Kembali

5.4K 889 943
                                    

"Papa benar-benar menyiapkan banyak hal untuk gue. Kaya... Papa tahu kalau dia bakalan pergi, tapi sebelum itu, Papa mempersiapkan banyak hal untuk kelangsungan hidup gue." Nadine menatap foto Papanya yang tampak gagah di atas meja yang berada di salah satu meja di apartemennya. Bibir Nadine tersenyum sendu memandangi foto itu. "biaya pendidikan gue, biaya hidup gue sekalipun Papa udah nggak punya apa-apa lagi, semua itu... udah Papa persiapkan. Bahkan gue masih ingat, pesan terakhir Papa sebelum menghembuskan napas terakhirnya."

Nadine menggigit bibirnya getir. Ingatannya kembali ke beberapa tahun lalu, ketika Papanya terbaring di rumah sakit dan Nadine menggenggam jemarinya erat.

"Kamu harus bahagia, Nadine," ujar Nadine mengulang pesan terakhir Papanya. "bahagia... Papa selalu ingin gue bahagia."

Prita menghampiri Nadine, merangkulnya, mengusap lengannya penuh kelembutan.

Nadine menarik napasnya panjang, tersenyum tipis dan tidak sekalipun menangis. "Gue melanjutkan pendidikan gue seperti yang Papa mau. Dan setelah itu.. gue nggak tahu harus melakukan apa pun lagi. Cita-cita gue sebelumnya cuma ingin jadi seperti Papa, menjadi penerus Papa. Tapi... apa yang akan gue teruskan, kalau perusahaannya aja udah nggak ada." Nadine tertawa pelan.

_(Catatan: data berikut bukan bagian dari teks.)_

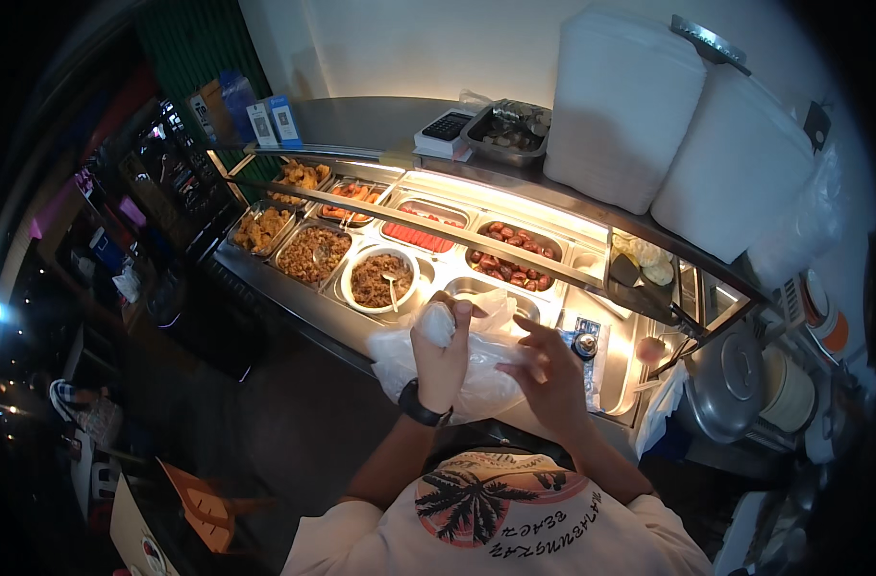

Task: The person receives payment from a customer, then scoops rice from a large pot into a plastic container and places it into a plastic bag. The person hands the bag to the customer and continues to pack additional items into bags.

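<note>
A translucent white plastic bag (481,389) hangs between my hands, before the lit food display. My left hand (441,353), with a black watch on its wrist, grips a bunched white plastic part near the thumb. On the bag's right side is my right hand (550,374), fingers bent and spread at the plastic; whether it pinches the film is unclear. Just beyond them, a metal pan (528,306) is partly covered by the bag. A white bowl of minced food (382,279) with a spoon stands to the left. Behind is a pan of glossy reddish-brown sausages (516,252).
Pans of fried food (264,229), minced food (313,252) and red sausages (418,232) fill the display's left. Above runs a metal shelf edge (611,205) with a coin tray (506,140) and tall white foam container stacks (622,108). A lidded metal pot (726,381) stands right.
</note>
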Demonstrator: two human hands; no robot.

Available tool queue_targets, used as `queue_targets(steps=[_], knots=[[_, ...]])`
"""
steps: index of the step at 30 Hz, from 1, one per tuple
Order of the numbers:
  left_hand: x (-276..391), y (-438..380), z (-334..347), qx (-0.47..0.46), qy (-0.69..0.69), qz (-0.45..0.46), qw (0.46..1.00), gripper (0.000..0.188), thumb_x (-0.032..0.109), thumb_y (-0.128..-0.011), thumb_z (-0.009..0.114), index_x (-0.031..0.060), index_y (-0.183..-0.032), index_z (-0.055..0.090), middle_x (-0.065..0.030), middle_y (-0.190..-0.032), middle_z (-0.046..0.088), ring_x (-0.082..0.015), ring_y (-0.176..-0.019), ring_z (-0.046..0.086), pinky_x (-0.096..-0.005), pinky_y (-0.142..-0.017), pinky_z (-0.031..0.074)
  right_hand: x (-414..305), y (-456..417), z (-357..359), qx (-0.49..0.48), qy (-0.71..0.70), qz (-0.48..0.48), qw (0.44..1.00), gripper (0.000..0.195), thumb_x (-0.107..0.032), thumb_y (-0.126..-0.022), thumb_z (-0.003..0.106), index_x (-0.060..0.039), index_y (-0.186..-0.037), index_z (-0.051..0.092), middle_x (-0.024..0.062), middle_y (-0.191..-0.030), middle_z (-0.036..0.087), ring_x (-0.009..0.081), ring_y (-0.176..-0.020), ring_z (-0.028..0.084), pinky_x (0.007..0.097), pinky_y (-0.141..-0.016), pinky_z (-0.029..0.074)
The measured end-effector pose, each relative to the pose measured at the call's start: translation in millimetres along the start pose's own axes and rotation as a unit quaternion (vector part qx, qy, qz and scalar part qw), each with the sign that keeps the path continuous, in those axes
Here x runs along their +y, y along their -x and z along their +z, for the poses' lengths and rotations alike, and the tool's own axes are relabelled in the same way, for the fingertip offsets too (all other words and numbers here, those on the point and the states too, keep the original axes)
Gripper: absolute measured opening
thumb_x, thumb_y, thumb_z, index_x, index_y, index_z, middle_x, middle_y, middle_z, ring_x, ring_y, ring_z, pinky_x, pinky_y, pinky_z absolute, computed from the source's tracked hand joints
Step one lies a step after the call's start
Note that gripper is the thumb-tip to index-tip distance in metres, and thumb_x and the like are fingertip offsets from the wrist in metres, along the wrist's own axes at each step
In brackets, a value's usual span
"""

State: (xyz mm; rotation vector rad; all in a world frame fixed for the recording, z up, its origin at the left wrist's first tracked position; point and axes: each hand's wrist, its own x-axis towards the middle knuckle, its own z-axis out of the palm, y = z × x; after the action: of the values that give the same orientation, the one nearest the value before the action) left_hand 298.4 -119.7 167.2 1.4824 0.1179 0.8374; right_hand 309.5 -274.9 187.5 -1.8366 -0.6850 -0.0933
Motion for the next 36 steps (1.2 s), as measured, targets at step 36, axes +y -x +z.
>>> queue_targets(steps=[36], knots=[[-13.4, 82.1, -30.5, 0.221, 0.161, -0.179, 0.945, 0.023, 0.024, -0.088, 0.068, 0.0025, -0.091, 0.059, -0.0118, -0.099, 0.067, -0.0147, -0.092, 0.061, -0.0268, -0.074, 0.045, 73.9, -23.6, 26.8, -0.282, -0.192, -0.023, 0.94, 0.014, 0.003, -0.092, 0.052, 0.0032, -0.103, 0.061, 0.0075, -0.093, 0.064, 0.014, -0.086, 0.062, 0.025, -0.083, 0.048]])
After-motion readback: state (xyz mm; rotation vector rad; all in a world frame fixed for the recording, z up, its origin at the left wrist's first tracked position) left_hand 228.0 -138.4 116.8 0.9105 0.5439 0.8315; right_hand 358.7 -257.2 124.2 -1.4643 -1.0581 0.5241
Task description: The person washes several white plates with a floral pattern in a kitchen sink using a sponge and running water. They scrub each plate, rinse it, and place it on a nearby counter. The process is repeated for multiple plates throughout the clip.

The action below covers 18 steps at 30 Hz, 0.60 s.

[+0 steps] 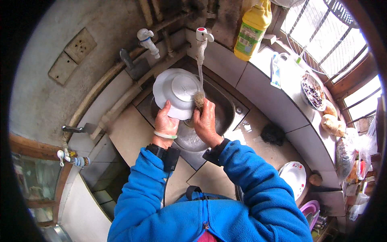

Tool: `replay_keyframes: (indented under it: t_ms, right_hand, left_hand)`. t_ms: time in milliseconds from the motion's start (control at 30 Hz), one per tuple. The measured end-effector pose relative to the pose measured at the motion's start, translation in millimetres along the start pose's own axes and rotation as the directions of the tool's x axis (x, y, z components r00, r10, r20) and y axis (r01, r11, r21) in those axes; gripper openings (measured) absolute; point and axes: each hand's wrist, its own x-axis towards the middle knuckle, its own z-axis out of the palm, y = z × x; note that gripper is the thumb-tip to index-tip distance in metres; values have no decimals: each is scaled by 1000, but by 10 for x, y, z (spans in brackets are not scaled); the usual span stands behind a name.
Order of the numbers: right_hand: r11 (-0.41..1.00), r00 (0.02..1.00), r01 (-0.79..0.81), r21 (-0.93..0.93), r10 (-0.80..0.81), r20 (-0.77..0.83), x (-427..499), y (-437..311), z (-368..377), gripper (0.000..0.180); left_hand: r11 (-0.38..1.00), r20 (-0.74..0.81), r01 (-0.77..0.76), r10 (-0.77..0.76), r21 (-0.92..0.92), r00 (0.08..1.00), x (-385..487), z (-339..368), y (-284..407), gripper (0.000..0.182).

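My left hand [167,121] grips the near rim of a white plate [163,86], tilted so that its underside with the foot ring faces up. In the fingers of my right hand [206,121] is a brownish fibrous scrubber [198,100], pressed against the plate's right edge. Just behind the scrubber, a stream of water [200,74] runs down from a white plastic tap [200,42] with a red-marked top. Both hands are over a stainless steel sink [222,121], and the plate hides its far left part.
A dark scouring pad [272,134] and stacked floral plates [294,178] are on the counter at right. A yellow jug [252,31], a bowl of dark beans [313,92] and ginger-like roots [332,122] stand along the ledge. A second white tap [148,42] juts from the wall.
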Motion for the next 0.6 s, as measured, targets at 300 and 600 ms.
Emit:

"Gue sempat kerja part time di beberapa tempat. Terus, nyoba ngelamar di beberapa perusahaan dan ternyata lumayan susah. Mentok-mentok juga kerja di perusahaan asuransi. Tapi ya itu... gue jenuh kerja kantoran begitu ternyata. Untung aja perusahaan bokap gue keburu bangkrut, coba kalau akhirnya gue yang pegang. Ya tetap aja sih kayanya, bangkrut juga."

Arjuna tertawa geli, sedang Prita menoyor kepala Nadine hingga Nadine tertawa geli. Ya, begitu lah Nadine, penuh dengan candaan yang membuat orang-orang di sekelilingnya kesal oleh celotehannya.

"Dan karena pesan terakhir Papa adalah mau melihat gue bahagia, gue mutusin untuk resign. Kebetulan banget, gue punya teman yang kerja di agensi entertainmen. Dia bilang muka gue lumayan ngejual, kenapa nggak coba ikutan casting?"

"Lo jadi artis di sana, Nad?" tanya Prita histeris.

"Nggak artis sih... cuma jadi model iklan dan beberapa majalah lokal."

"Woah..." sorak Arjuna tak percaya.

"Sama aja bego!" cibir Prita.

Nadine berdecak. "Beda, bego! Lo pikir jadi artis di sana semudah jadi artis di sini?"

"Terus... terus... kenapa lo mutusin balik ke Jakarta, padahal kan karir lo di sana bagus."

"Tadinya gue nggak kepikiran bakalan balik secepat ini. Cuma... gue dihubungi sama salah satu pemilik stasiun TV yang nggak sengaja ngelihat iklan gue waktu dia lagi main ke Jepang. Namanya Om Prakas, kenal dan punya hubungan baik sama bokap gue. Terus, tiba-tiba aja gue ditawarin gabung ke agensinya dia. Dia minta gue balik ke Jakarta, buat ngurusin beberapa kontrak. Salah satunya..." Nadine menyengir lebar. "kontrak film."

"Lo mau main film, Nad?" tanya Prita histeris.

Arjuna bergegas menghampiri Prita dan Nadine. "Serius? Kamu bakalan main film?"

Mengangguk, Nadine tersenyum manis. "Langsung jadi peran utama dong gue... tapi sebelum itu, banyak yang harus dilakui. Om Prakas bilang, gue harus mulai sering muncul di beberapa acara TV, atau acara-acara para Selebriti gitu. Terus, Om Prakas udah nyiapin sesuatu katanya, supaya nama gue mulai di kenal. Katanya sih, lewat promosi di media sosial."

Prita sedikit tercenung, namun setelah itu dia tersenyum tipis. "Om Heru itu benar-benar orang baik, makanya walaupun dia nggak ada, akan ada banyak orang yang ngebalas kebaikannya lewat elo, Nad."